"""
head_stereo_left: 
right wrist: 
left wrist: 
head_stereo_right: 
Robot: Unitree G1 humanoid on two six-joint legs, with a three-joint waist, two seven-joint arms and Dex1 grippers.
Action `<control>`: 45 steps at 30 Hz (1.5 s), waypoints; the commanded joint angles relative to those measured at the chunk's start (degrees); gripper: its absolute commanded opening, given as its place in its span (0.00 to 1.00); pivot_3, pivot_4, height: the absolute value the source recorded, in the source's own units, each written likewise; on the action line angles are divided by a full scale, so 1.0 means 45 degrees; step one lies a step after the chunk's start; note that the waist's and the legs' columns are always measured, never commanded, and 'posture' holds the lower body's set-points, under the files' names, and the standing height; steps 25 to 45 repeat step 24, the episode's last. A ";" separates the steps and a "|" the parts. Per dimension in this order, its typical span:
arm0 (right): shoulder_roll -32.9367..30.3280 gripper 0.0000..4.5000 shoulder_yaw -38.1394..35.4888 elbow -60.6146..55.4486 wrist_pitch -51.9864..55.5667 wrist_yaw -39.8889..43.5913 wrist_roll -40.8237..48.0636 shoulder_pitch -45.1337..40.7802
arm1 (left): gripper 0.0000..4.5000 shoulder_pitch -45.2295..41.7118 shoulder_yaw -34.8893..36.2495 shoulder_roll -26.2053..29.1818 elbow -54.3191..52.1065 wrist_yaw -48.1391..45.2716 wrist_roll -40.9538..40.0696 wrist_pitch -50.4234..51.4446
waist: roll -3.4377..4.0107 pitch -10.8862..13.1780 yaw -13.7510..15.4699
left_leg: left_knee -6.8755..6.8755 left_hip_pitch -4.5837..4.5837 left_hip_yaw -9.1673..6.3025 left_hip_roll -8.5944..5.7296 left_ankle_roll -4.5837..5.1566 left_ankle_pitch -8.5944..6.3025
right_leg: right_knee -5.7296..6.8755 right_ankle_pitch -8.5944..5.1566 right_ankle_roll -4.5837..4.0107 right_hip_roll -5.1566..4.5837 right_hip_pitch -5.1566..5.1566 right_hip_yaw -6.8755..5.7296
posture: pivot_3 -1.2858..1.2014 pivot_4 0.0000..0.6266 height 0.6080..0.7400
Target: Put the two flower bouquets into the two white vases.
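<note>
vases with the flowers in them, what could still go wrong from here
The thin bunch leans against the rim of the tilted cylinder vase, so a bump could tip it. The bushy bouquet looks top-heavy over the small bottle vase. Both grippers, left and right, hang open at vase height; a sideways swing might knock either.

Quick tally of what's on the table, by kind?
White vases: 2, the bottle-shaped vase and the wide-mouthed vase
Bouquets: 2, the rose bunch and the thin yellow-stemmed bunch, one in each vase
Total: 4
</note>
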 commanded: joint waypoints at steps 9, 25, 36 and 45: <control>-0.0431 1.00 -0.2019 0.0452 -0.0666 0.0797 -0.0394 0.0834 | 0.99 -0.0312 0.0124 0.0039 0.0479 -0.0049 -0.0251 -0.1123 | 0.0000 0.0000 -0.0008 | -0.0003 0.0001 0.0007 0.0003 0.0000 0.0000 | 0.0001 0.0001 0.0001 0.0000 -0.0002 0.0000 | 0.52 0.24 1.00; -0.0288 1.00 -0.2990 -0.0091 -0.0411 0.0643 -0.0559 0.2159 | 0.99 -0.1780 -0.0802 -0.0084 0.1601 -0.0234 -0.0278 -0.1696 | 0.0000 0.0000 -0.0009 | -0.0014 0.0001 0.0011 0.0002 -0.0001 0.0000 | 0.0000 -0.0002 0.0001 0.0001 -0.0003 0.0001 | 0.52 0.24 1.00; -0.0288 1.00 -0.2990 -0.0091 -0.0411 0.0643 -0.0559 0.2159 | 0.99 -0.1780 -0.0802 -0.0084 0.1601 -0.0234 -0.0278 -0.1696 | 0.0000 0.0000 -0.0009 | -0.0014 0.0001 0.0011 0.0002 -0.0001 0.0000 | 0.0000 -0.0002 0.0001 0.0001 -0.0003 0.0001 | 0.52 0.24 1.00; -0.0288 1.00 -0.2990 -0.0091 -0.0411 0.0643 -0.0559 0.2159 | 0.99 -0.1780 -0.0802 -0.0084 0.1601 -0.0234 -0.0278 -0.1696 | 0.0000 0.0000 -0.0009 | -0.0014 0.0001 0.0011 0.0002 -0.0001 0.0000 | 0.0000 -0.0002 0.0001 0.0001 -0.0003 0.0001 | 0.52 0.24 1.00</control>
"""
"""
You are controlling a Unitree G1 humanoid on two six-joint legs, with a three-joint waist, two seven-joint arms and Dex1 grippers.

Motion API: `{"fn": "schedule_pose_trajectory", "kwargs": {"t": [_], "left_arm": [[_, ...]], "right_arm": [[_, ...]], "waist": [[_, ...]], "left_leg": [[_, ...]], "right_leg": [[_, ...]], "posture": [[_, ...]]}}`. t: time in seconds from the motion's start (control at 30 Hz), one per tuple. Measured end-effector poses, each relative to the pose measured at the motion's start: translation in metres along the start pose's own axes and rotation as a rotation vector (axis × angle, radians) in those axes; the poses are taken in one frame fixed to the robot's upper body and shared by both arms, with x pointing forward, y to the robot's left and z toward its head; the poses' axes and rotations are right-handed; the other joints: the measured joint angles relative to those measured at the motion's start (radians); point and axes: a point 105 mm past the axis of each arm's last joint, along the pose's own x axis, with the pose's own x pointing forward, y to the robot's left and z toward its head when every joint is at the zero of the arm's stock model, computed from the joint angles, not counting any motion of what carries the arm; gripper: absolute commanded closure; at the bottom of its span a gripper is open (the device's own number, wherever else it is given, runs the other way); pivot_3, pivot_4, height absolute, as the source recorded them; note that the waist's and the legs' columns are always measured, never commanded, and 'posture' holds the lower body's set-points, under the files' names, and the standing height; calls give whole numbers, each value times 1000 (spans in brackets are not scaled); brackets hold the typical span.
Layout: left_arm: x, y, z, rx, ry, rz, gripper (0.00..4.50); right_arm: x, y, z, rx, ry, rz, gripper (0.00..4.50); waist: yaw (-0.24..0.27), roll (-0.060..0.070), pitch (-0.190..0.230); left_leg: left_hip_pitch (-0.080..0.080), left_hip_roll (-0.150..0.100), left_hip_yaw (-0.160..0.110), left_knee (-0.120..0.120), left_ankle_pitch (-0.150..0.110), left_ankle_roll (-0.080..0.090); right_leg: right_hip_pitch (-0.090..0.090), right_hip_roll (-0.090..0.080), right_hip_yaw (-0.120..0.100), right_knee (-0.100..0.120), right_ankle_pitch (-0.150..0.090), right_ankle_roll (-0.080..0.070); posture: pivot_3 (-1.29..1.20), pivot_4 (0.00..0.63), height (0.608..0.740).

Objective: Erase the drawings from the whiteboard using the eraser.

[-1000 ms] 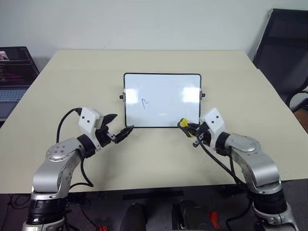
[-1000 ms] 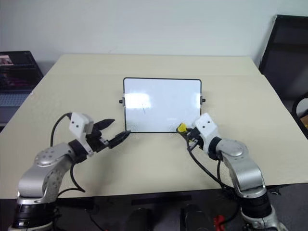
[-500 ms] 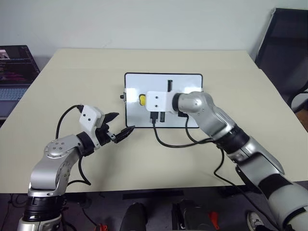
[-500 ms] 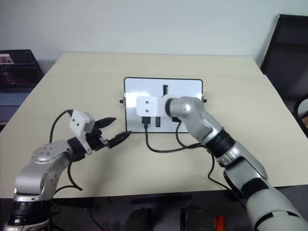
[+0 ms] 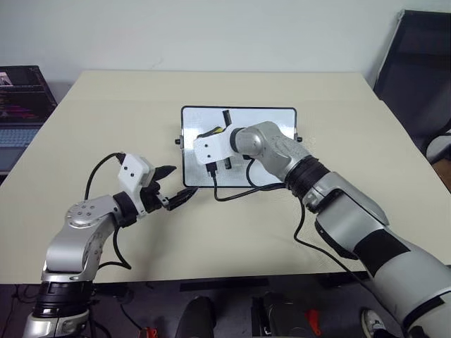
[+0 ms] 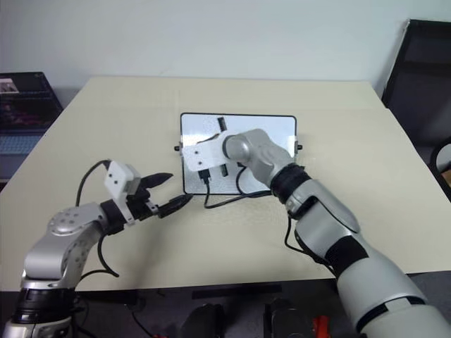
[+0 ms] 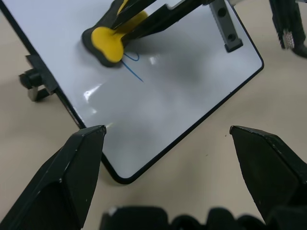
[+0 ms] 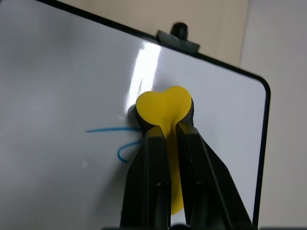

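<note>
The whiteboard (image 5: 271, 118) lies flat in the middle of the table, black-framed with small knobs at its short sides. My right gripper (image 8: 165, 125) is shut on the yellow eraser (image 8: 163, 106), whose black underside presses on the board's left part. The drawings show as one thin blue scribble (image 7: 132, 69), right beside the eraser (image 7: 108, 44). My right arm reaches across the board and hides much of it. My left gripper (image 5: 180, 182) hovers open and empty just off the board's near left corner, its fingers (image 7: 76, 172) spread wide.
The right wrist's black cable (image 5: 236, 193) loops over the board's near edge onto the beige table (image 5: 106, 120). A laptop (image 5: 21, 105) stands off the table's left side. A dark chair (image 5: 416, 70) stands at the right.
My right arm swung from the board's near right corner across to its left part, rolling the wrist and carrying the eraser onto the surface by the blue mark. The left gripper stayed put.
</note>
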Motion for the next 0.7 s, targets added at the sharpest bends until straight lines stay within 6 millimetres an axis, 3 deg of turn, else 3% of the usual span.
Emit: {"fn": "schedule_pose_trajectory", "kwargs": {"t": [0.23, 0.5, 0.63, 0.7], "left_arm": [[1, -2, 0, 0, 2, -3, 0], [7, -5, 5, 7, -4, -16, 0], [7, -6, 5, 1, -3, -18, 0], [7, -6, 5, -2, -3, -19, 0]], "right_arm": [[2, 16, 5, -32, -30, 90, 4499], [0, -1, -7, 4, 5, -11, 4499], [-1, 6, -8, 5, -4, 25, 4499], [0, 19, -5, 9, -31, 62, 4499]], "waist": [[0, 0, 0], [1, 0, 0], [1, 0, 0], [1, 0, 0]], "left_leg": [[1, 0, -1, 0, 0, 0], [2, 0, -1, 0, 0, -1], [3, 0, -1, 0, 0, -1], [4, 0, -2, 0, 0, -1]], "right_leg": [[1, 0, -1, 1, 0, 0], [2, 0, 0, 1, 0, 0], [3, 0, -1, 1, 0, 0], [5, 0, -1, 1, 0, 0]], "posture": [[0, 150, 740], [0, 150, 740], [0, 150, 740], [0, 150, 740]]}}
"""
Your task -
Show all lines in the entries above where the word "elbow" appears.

Response to the task -
arm0 (right): shoulder_roll -32.9367..30.3280 gripper 0.0000..4.5000 shoulder_yaw -38.1394..35.4888 elbow -60.6146..55.4486 wrist_pitch -51.9864..55.5667 wrist_yaw -39.8889..43.5913 wrist_roll -40.8237..48.0636 shoulder_pitch -45.1337..40.7802
arm1 (left): gripper 0.0000..4.5000 shoulder_pitch -45.2295..41.7118 shoulder_yaw -34.8893..36.2495 shoulder_roll -26.2053..29.1818 elbow -54.3191..52.1065 wrist_yaw -48.1391..45.2716 wrist_roll -40.9538..40.0696 wrist_pitch -50.4234..51.4446

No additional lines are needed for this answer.